- **The records**:
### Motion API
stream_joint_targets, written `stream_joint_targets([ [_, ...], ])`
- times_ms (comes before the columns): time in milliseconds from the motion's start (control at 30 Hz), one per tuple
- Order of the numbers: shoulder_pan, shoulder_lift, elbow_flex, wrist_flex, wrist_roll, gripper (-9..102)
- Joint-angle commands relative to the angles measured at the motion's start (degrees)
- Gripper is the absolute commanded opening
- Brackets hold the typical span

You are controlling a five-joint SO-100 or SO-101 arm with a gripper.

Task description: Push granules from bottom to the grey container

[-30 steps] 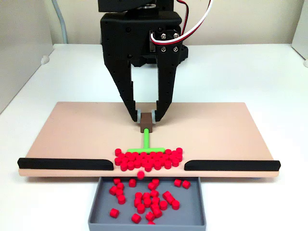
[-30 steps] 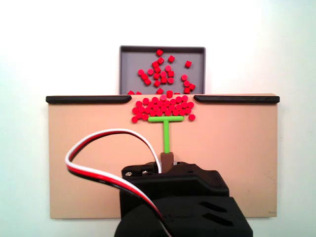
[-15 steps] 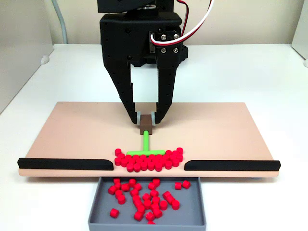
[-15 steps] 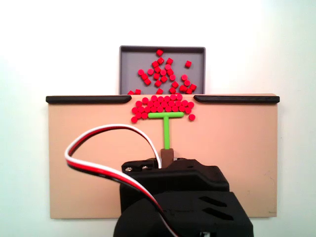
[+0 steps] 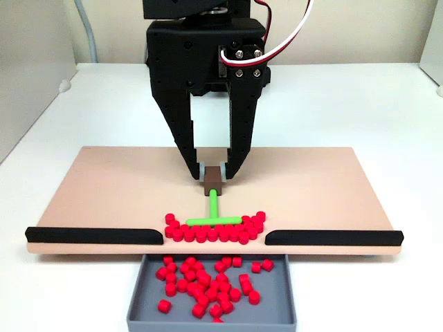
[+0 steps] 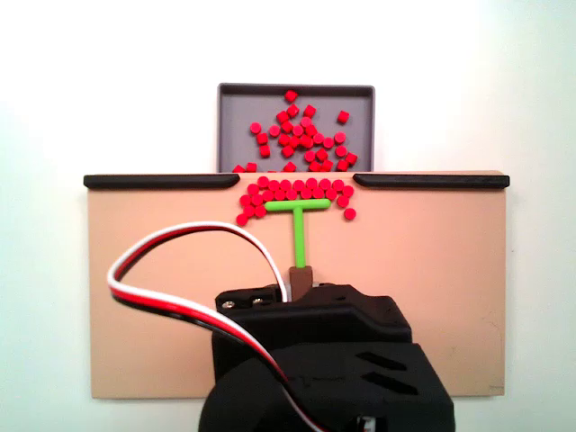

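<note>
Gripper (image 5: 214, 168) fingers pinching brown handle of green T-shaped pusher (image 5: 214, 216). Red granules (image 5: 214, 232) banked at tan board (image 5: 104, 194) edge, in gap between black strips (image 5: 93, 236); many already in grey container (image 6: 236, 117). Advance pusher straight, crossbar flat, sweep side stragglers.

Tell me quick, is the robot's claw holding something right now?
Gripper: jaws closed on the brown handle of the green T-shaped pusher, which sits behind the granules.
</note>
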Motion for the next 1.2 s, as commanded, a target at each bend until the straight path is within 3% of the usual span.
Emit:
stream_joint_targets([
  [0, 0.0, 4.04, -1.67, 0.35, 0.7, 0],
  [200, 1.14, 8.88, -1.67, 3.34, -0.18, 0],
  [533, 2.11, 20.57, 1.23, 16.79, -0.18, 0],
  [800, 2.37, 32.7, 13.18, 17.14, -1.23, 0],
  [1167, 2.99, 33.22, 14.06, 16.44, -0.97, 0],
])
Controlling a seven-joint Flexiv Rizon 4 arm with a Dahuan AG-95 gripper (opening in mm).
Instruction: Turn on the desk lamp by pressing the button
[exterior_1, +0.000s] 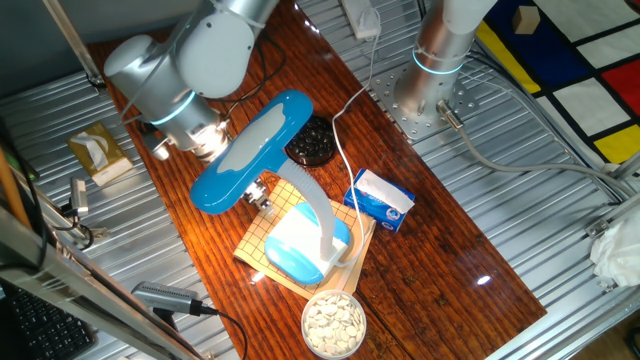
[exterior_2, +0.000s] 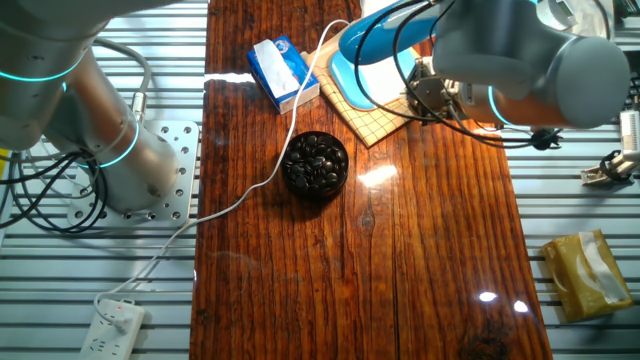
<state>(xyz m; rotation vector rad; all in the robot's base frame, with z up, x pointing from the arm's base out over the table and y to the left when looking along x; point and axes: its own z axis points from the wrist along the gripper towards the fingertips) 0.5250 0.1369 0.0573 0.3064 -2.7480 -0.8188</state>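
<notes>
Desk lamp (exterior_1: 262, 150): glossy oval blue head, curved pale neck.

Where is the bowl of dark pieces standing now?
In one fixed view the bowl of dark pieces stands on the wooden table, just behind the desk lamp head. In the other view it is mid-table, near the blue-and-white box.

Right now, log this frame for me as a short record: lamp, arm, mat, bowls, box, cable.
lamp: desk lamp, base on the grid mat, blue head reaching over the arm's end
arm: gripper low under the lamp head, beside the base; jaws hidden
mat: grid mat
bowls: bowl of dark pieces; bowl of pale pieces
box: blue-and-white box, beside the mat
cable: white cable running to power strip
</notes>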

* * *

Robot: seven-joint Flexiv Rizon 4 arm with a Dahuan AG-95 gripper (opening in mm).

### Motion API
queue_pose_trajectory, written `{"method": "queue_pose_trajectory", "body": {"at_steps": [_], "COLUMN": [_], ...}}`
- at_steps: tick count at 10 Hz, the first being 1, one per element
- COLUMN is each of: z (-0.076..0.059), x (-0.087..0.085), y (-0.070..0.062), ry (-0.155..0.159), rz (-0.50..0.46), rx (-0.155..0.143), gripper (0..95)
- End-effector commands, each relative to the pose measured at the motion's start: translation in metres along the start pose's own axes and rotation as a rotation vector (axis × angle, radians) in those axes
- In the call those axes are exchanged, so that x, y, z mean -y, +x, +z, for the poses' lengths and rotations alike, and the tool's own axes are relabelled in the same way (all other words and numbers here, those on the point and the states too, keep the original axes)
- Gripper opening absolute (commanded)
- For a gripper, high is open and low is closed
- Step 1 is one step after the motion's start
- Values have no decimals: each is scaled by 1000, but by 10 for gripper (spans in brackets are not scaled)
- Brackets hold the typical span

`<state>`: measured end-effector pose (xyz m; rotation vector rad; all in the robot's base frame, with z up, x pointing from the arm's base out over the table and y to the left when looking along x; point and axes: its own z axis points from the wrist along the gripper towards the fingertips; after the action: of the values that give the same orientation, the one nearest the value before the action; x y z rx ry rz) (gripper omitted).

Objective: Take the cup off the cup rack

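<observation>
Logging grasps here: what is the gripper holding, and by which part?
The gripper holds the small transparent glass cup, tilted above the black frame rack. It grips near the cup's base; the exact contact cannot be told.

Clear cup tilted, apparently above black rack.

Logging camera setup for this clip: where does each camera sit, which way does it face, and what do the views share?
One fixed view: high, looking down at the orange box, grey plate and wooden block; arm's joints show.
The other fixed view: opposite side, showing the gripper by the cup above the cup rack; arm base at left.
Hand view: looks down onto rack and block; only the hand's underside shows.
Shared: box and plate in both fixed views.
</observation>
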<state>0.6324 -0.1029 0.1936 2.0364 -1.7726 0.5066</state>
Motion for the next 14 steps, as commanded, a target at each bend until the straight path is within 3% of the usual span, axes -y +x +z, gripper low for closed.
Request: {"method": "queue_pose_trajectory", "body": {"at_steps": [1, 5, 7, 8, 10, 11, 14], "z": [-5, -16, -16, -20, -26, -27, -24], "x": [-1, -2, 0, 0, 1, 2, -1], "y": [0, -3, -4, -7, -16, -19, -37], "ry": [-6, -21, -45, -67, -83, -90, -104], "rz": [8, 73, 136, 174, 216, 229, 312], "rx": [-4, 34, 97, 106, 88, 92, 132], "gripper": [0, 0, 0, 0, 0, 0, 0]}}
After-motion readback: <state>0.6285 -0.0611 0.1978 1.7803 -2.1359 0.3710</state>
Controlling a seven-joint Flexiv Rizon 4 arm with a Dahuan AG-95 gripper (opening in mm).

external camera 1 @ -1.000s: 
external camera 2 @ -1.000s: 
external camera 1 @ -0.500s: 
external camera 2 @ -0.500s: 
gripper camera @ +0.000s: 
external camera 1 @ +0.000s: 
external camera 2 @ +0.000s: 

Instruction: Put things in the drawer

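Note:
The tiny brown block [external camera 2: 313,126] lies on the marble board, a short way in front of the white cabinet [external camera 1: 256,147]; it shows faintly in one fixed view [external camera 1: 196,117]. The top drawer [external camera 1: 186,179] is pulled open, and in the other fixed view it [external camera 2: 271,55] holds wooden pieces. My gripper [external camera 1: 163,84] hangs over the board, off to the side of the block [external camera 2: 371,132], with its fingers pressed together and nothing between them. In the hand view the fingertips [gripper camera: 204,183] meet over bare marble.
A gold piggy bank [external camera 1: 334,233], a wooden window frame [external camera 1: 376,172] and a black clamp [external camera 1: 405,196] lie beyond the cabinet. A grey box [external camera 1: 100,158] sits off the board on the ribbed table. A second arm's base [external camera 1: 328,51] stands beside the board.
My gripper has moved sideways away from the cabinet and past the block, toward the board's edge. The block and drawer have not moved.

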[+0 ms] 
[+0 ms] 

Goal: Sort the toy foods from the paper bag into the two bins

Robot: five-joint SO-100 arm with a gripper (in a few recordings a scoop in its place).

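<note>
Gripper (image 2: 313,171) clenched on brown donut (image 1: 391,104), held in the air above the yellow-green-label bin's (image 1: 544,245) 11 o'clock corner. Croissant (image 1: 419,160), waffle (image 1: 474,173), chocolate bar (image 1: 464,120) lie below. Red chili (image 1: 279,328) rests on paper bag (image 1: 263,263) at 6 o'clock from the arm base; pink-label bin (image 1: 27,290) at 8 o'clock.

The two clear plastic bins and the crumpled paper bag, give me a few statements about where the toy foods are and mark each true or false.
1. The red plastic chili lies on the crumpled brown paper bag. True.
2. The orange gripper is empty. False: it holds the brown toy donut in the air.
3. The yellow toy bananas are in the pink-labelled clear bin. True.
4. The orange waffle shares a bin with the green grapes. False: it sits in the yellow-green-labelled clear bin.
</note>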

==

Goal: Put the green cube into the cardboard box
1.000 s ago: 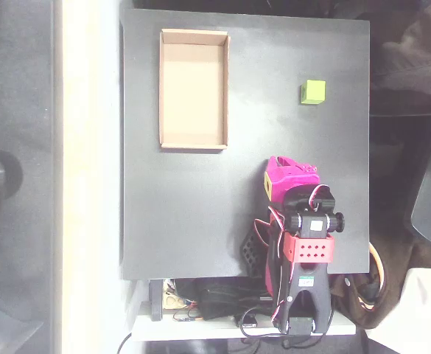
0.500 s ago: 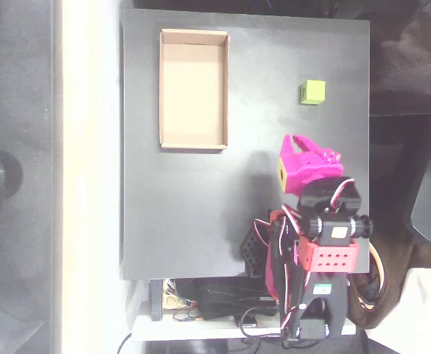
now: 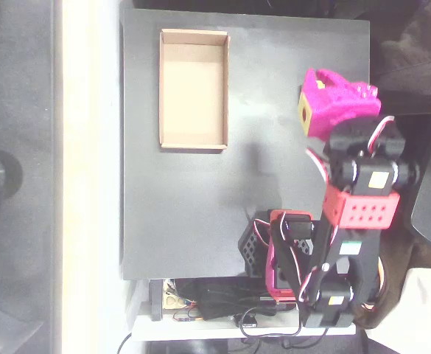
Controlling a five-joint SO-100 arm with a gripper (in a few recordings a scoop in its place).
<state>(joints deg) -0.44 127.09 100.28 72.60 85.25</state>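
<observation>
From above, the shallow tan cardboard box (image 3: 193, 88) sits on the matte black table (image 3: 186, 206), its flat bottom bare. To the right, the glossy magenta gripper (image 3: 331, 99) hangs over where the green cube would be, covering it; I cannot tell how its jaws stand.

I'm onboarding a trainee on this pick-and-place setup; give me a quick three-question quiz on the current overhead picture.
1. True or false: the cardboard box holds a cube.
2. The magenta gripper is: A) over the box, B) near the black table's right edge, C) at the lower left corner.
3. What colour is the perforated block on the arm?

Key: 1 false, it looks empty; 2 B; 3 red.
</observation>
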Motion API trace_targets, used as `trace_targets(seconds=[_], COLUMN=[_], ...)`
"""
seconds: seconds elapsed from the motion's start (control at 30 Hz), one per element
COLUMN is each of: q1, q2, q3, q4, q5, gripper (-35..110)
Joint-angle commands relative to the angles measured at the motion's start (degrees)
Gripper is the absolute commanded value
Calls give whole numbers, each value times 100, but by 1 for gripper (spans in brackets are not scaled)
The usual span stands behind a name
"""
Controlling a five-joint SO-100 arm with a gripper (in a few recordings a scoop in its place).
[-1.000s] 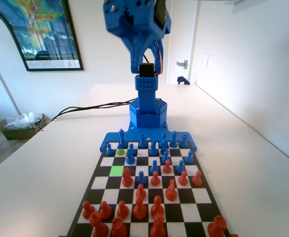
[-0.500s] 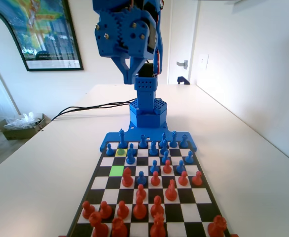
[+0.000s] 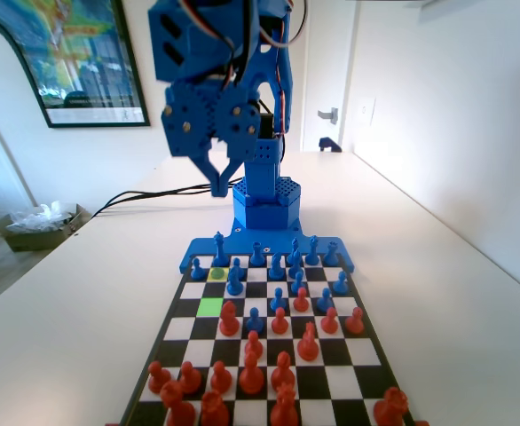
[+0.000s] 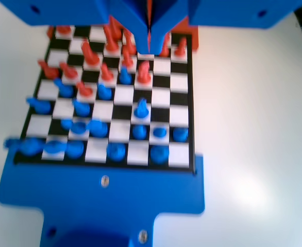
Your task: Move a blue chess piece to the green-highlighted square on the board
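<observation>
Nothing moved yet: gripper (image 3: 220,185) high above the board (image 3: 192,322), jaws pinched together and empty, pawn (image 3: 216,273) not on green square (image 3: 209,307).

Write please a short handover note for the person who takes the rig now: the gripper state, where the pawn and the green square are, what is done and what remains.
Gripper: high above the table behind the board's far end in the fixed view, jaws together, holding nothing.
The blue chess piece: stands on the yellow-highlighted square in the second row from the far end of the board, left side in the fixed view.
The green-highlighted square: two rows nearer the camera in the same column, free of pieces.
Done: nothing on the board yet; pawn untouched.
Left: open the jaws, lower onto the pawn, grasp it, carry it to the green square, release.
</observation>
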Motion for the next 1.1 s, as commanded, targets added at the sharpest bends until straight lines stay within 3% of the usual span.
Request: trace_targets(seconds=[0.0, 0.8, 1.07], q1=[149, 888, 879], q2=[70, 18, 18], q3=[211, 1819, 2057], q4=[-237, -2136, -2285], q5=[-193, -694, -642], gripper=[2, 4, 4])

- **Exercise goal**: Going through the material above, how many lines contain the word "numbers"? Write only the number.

- **Written response**: 3